BEGIN Given information

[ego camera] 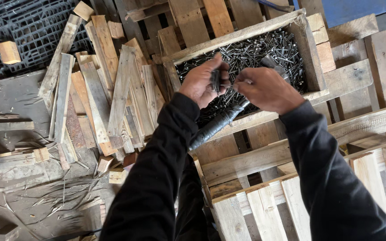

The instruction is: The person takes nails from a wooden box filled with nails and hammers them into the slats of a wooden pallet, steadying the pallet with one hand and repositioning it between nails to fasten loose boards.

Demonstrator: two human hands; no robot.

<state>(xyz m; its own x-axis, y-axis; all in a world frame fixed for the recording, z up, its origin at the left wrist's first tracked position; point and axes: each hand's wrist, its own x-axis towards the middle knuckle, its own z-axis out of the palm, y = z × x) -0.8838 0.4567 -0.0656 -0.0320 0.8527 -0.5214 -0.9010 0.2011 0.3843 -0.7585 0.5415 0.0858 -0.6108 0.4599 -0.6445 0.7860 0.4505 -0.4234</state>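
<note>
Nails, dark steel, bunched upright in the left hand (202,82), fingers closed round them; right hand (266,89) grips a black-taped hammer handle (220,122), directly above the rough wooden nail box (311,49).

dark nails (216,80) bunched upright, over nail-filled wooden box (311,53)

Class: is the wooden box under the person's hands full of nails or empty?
Well stocked: the wooden box holds a dense layer of dark nails hiding its floor.
</note>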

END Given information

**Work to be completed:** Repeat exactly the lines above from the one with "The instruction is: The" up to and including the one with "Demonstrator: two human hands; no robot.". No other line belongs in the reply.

**Final answer:**
The instruction is: The person takes nails from a wooden box filled with nails and hammers them into the slats of a wooden pallet, steadying the pallet with one hand and repositioning it between nails to fasten loose boards.

Demonstrator: two human hands; no robot.

The exercise concludes with that.